What needs to be done: Keep the lines exact and the pictures out as you repeat the following listing.

Exercise data:

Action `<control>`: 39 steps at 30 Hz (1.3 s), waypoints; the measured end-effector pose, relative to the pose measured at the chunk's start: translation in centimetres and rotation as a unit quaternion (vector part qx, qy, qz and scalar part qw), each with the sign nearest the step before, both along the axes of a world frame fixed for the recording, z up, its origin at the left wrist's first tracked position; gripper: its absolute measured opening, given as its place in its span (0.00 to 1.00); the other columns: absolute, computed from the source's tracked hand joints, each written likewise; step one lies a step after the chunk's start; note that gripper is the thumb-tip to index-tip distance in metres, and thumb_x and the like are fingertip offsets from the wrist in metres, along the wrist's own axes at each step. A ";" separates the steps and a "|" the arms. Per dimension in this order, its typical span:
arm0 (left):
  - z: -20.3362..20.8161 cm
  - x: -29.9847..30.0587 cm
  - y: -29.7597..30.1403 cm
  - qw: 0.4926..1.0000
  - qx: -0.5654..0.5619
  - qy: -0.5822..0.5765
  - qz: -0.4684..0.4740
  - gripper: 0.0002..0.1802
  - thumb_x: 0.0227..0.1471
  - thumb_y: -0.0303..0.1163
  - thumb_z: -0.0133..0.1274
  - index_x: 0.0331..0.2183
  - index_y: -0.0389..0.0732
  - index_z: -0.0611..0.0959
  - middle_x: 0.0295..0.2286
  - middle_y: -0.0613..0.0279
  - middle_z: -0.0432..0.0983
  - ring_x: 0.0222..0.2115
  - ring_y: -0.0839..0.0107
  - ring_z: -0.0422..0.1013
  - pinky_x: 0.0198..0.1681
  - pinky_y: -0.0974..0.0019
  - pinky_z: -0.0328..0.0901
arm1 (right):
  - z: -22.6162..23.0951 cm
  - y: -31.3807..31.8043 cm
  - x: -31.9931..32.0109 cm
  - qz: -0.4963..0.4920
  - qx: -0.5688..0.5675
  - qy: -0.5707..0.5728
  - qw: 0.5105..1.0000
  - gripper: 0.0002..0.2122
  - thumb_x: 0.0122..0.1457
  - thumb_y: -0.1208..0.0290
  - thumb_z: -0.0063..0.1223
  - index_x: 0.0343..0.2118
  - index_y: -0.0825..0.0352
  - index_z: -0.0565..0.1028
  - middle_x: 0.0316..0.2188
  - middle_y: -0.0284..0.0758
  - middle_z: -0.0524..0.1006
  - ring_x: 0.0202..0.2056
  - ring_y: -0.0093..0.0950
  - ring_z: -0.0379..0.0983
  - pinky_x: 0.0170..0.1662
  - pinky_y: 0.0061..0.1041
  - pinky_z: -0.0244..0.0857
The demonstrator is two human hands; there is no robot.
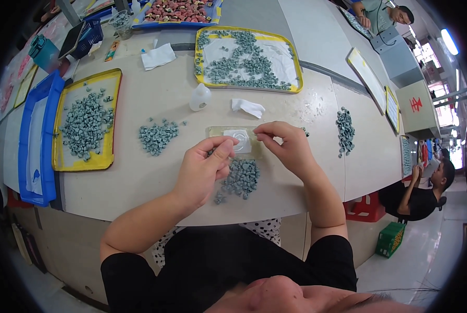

Expected answer:
Action `<control>`: 39 steps at 30 Hz (1.3 s), waypoints; the measured end-effector pose, relative to the pose measured at the chunk's start: translation in centimetres and rotation as a unit quaternion (vector part qx, qy, qz and scalar part qw), each with the sign nearest the step before, both along the axes of a world frame fixed for the recording, z up, its origin at the left wrist's first tracked position; gripper: its absolute measured opening, given as its place in its span (0.00 to 1.00); the other columns: absolute, computed from the source's tracked hand joints, each written likewise; step one lies a step after the chunk's start; note that gripper is the thumb-tip to index-tip distance in metres, and thumb_x and the like are fingertip offsets from the wrist in metres, along the wrist's own axes at each step. A ";" separates the steps and a "|" the arms. Per dimension in this order, its typical span:
arm0 (left):
  - z: -20.3362..20.8161 cm
  - x: -29.9847..30.0587 cm
  - y: -29.7597..30.1403 cm
  - qw: 0.4926..1.0000
  - qx: -0.5654..0.5619
  - qy: -0.5822..0.5765
  - qz: -0.4684..0.4740
  - gripper: 0.0002..0.1802
  - thumb_x: 0.0227..0.1471
  - thumb_y: -0.0303..0.1163
  - thumb_z: -0.0133..0.1274
  - index_x: 0.0331..0.2183
  - index_y: -0.0389..0.0732
  - index_z: -0.0611..0.0959
  - middle_x: 0.0295..0.2286
  - middle_y: -0.0613..0.0279
  - middle_z: -0.0432..0.0983
  - ring_x: 0.0222..0.2115
  - ring_y: -0.0839..0.0107
  - ring_z: -0.0422..0.1013
  - pinky_x: 0.0198..0.1681
  - pinky_y: -0.0974..0.0019
  - pinky_z: -0.0328..0.0901
arm1 (right):
  - z: -22.6162..23.0951 cm
  - y: -31.3807..31.8043 cm
  - x: -31.9931..32.0109 cm
  - qz: -0.4963..0.4920
  - qx: -0.5688..0.5675
  - qy: -0.5707..0.5728
  - qw: 0.5105..1.0000
  - gripper: 0.0002..0.2122
  - thumb_x: 0.0122..0.1457
  - thumb_y: -0.1208..0.0290
  - thumb_z: -0.0063..0.1223
  - index_x: 0.0343..0.2118
  - index_y: -0.0825..0.0352
  - index_z: -0.0565..0.1028
  - middle_x: 0.0316..0.2188
  - middle_y: -0.0284..0.0758
  - middle_z: -0.0524..0.1006
  - ring_x: 0.0202..0.2056
  - ring_y: -0.0093..0.0950
  - ring_z: -0.0379..0.0983
  - pinky_x: 0.0170..0.1662
  - pinky_y: 0.0061..0.1041
  - pinky_z: -0.0244..0.0857
The demonstrator is two human hands; there is no robot.

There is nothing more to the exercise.